Seus efeitos também transbordam pelo controle, mas a tele prefere ganhar consumidores no pós-puro, que segundo seus dados, gera uma receita média três vezes superior por cliente. “Pós-pago é parte cada vez mais relevante do mercado, segmento que no passado a gente perdeu um pouco, e agora temos feito nosso dever de casa para recuperar”, diz Daniel Cardoso, CMO da TIM. A empresa bate na tecla da qualidade na oferta de dados e da cobertura 4G, que atinge 2 mil cidades.

Sem o custo do pré, maior recorrência

Jean Borges, CEO da Algar, também vê expansão do pós vinda da adesão ao controle. E lembra que sua importância nas receitas das empresas cresce não apenas devido ao fato de o tíquete ser mais alto e recorrente, mas porque caem os gastos desnecessários com o pré-pago. “Sempre olhamos o custo e o retorno das ofertas. Só trazer base [para o pré] provocava onerosidade, por causa das regras e taxas junto à Anatel”, lembra.

Este pensamento permeia a ação de todas as operadoras brasileiras há mais de um ano. Desde 2015 a base de pré-pagos encolheu quase 25%, o que equivale a 51 milhões de chips desligados. Enquanto o pós conectou mais 10 milhões de chips, alta de 15%.

“Hoje o valor do pré se aproximou ao do controle, e o tíquete do controle caiu um pouquinho. Então, ficou mais simples, mais fácil, fazer essa migração. Para o cliente é positivo porque não tem que se preocupar em fazer a recarga.
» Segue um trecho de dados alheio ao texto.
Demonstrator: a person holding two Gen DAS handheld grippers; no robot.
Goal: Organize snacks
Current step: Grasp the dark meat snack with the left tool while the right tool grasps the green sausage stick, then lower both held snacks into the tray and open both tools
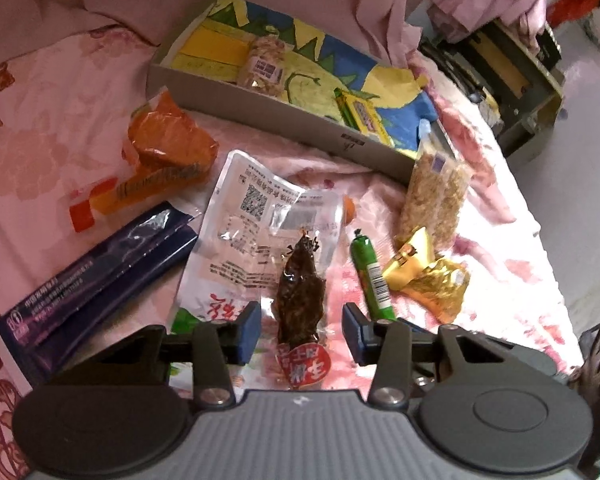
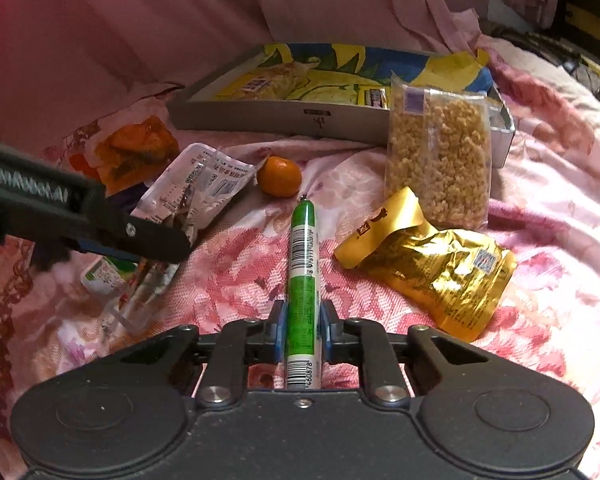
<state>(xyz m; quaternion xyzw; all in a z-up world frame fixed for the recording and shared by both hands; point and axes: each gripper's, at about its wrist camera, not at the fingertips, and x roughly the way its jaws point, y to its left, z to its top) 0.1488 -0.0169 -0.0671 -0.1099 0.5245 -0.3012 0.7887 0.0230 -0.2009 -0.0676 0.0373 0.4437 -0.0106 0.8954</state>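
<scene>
1. Your right gripper [image 2: 302,326] is clamped on the green sausage stick [image 2: 302,280]: both blue pads press its sides, and the stick runs straight ahead from between them, lying on the pink floral bedspread [image 2: 236,272].
2. Just past the far tip of that stick sits a small orange mandarin [image 2: 279,176].
3. Ahead and to the right of your right gripper lies a crumpled gold pouch [image 2: 440,272], and beyond it a clear bag of puffed grain snack [image 2: 439,160] leans against the near wall of the grey cardboard tray [image 2: 276,120].
4. Your left gripper [image 1: 301,332] stands apart around a clear pack holding a dark dried-meat piece [image 1: 300,300]. The pack lies between the two blue pads, with a gap showing on either side, so nothing is pinched.
5. That pack rests on top of a larger clear-and-white packet [image 1: 240,216], which spreads ahead and to the left of your left gripper.
6. Further left of your left gripper lies a long dark-blue box [image 1: 96,276], and beyond it an orange wrapped snack [image 1: 168,148].
7. The tray, well ahead of both grippers, already holds a clear snack bag [image 1: 260,68] and a yellow bar [image 1: 364,116] on its colourful lining.
</scene>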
E para as operadoras é positivo porque tem a receita recorrente. Em um cenário de recessão, manter um cliente com recorrência em sua base é importante”, avalia Roberto Guenzburger, diretor de produtos móveis e conteúdo da Oi.

A operadora espera acelerar a migração de sua base pré para o controle com o lançamento da fatura digital, feito na última sexta-feira, 28. “Até então o controle estava disponível apenas para quem tinha cartão de crédito. Mas 50% do nosso púbico é não bancarizado”, explica.